The National Centre for Text Mining, School of Computer Science, The University of Manchester, 131 Princess Street, Manchester M1 7DN, UK.
BMC Bioinformatics. 2013 Jan 16;14:2. doi: 10.1186/1471-2105-14-2.
Biomedical corpora annotated with event-level information represent an important resource for domain-specific information extraction (IE) systems. However, bio-event annotation alone cannot cater for all the needs of biologists. Unlike work on relation and event extraction, most of which focusses on specific events and named entities, we aim to build a comprehensive resource, covering all statements of causal association present in discourse. Causality lies at the heart of biomedical knowledge, such as diagnosis, pathology or systems biology, and, thus, automatic causality recognition can greatly reduce the human workload by suggesting possible causal connections and aiding in the curation of pathway models. A biomedical text corpus annotated with such relations is, hence, crucial for developing and evaluating biomedical text mining.
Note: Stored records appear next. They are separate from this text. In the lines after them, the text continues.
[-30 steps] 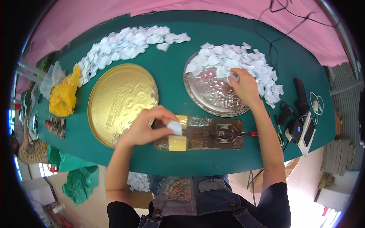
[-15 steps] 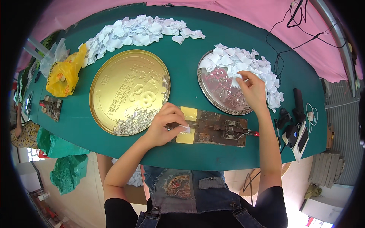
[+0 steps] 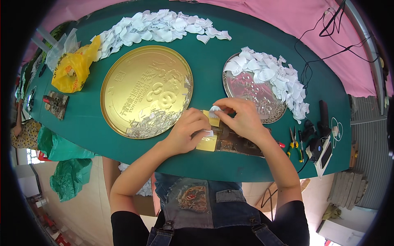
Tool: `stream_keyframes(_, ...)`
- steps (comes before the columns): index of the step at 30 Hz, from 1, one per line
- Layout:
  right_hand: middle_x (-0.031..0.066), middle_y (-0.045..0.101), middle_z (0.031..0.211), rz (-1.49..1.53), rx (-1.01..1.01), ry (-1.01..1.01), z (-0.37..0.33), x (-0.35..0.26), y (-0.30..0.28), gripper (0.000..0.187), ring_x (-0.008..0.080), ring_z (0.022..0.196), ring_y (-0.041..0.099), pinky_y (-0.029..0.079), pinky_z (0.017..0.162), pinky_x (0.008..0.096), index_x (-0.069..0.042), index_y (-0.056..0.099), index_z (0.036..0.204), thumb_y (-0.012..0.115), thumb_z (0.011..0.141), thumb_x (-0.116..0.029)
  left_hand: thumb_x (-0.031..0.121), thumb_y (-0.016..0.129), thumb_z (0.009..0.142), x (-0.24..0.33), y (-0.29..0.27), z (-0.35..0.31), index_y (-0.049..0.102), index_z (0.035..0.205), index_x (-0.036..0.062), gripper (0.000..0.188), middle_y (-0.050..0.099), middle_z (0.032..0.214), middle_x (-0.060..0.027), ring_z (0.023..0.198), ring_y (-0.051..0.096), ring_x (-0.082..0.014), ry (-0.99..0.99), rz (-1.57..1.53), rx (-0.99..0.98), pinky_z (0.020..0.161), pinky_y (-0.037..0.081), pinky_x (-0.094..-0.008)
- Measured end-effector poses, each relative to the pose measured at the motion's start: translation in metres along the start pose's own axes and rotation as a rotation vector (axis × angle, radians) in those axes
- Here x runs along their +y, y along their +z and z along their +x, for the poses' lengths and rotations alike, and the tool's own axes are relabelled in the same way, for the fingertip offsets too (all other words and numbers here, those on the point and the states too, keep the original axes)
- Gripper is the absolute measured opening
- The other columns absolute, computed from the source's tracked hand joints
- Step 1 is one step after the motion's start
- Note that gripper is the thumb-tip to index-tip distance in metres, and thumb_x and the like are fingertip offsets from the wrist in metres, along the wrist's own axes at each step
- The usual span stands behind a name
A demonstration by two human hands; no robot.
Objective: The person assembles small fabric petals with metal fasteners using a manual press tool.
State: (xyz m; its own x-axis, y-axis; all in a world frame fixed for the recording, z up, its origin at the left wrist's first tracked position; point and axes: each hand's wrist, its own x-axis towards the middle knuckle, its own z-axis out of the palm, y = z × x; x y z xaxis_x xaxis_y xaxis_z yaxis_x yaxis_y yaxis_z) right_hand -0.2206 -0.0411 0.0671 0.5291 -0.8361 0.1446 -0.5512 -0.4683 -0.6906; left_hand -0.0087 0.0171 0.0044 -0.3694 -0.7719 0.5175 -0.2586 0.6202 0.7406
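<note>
My left hand [image 3: 186, 132] is closed in a pinch on a small white piece [image 3: 210, 133], mostly hidden by the fingers, over the near yellow pad [image 3: 207, 144] of a clamp fixture. Between thumb and fingertips my right hand [image 3: 242, 117] grips another white piece with a comb-like toothed edge [image 3: 214, 109], by the far yellow pad [image 3: 212, 120]. Under my right hand lies the dark base of the clamp fixture [image 3: 234, 147], its clamp mostly covered. Short metal pins [image 3: 154, 123] lie in the round gold tray [image 3: 106, 88] beside my left hand.
More white toothed pieces [image 3: 271, 76] heap on and beside a silver tray [image 3: 234, 82]; another pile [image 3: 147, 26] lies at the back. Yellow-handled pliers [image 3: 292, 145], a power strip [image 3: 324, 153] and black cables [image 3: 328, 57] are at right. A yellow bag [image 3: 72, 74] and second clamp [image 3: 54, 104] are at left.
My right hand has come from the silver tray to the fixture, carrying a white toothed piece close to my left hand. My left hand keeps its pinch. The view has shifted slightly.
</note>
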Motion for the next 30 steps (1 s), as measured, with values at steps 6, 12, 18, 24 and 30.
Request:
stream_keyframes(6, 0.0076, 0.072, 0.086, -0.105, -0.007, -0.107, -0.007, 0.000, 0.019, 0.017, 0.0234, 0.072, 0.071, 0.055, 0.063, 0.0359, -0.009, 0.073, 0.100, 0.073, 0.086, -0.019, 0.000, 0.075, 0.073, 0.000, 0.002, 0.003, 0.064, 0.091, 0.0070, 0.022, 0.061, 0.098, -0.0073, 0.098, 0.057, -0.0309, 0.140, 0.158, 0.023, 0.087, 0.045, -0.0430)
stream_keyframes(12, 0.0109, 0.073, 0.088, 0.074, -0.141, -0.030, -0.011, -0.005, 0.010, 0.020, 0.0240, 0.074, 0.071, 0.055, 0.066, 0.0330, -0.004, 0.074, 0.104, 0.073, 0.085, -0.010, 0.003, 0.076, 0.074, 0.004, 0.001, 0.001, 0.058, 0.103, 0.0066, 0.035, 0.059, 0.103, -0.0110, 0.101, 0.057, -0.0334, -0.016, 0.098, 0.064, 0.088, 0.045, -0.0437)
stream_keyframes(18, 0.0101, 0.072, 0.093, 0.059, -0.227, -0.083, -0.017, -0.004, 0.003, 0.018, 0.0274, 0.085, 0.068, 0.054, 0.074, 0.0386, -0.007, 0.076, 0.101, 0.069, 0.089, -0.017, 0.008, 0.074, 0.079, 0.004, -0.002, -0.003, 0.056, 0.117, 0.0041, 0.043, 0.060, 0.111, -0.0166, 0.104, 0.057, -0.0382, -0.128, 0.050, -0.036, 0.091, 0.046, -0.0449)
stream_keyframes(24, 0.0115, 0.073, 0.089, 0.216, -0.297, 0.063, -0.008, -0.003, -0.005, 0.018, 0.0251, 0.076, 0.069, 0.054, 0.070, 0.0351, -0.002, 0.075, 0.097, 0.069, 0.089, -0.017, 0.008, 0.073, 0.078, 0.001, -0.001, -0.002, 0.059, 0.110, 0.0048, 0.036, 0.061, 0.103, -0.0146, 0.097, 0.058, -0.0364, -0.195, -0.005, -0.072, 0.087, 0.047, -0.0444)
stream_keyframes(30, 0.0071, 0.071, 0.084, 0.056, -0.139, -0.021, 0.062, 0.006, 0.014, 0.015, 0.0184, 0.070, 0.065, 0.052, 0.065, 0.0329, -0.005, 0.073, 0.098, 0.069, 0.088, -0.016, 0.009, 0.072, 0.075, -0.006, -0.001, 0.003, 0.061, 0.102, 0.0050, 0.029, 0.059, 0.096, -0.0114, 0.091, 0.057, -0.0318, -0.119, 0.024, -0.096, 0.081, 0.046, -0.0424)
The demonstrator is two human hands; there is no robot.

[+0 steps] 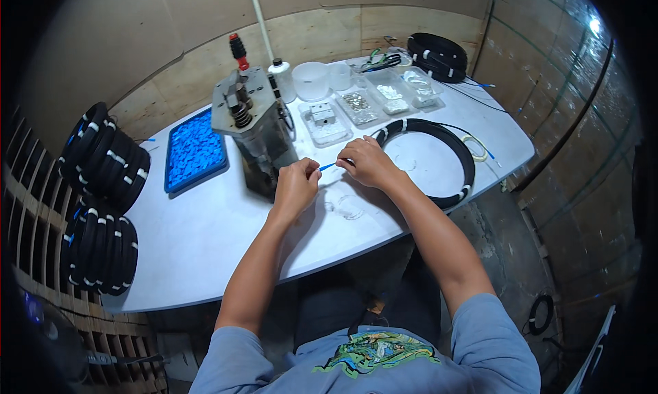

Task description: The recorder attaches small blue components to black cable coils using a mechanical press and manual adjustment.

We have defined an annotation scheme for enriching biomedical domain corpora with causality relations. This schema has subsequently been used to annotate 851 causal relations to form BioCause, a collection of 19 open-access full-text biomedical journal articles belonging to the subdomain of infectious diseases. These documents have been pre-annotated with named entity and event information in the context of previous shared tasks. We report an inter-annotator agreement rate of over 60% for triggers and of over 80% for arguments using an exact match constraint. These increase significantly using a relaxed match setting. Moreover, we analyse and describe the causality relations in BioCause from various points of view. This information can then be leveraged for the training of automatic causality detection systems.
Augmenting named entity and event annotations with information about causal discourse relations could benefit the development of more sophisticated IE systems. These will further influence the development of multiple tasks, such as enabling textual inference to detect entailments, discovering new facts and providing new hypotheses for experimental work.
标注了事件级信息的生物医学语料库是特定领域信息提取(IE)系统的重要资源。然而,仅生物事件标注并不能满足生物学家的所有需求。与关系和事件抽取的工作不同,大多数工作都集中在特定的事件和命名实体上,我们的目标是构建一个全面的资源,涵盖话语中存在的所有因果关联陈述。因果关系是生物医学知识的核心,如诊断、病理学或系统生物学,因此,自动因果关系识别可以通过建议可能的因果联系并帮助管理途径模型,极大地减少人工工作量。因此,标注了此类关系的生物医学文本语料库对于开发和评估生物医学文本挖掘至关重要。
我们已经定义了一种注释方案,用于为生物医学领域语料库添加因果关系。该方案随后被用于标注 851 个因果关系,以形成 BioCause,这是一个由 19 篇开放获取的全文生物医学期刊文章组成的集合,属于传染病子领域。这些文档在之前的共享任务中已经针对命名实体和事件信息进行了预标注。我们使用精确匹配约束报告了触发词的超过 60%的注释者间一致性率和超过 80%的论元一致性率。在使用宽松匹配设置时,这些一致性率显著增加。此外,我们从多个角度分析和描述了 BioCause 中的因果关系。这些信息可用于训练自动因果关系检测系统。
在命名实体和事件标注中添加有关因果话语关系的信息可以使更复杂的 IE 系统受益。这将进一步影响多个任务的发展,例如能够进行文本推理以检测蕴涵、发现新事实并为实验工作提供新假设。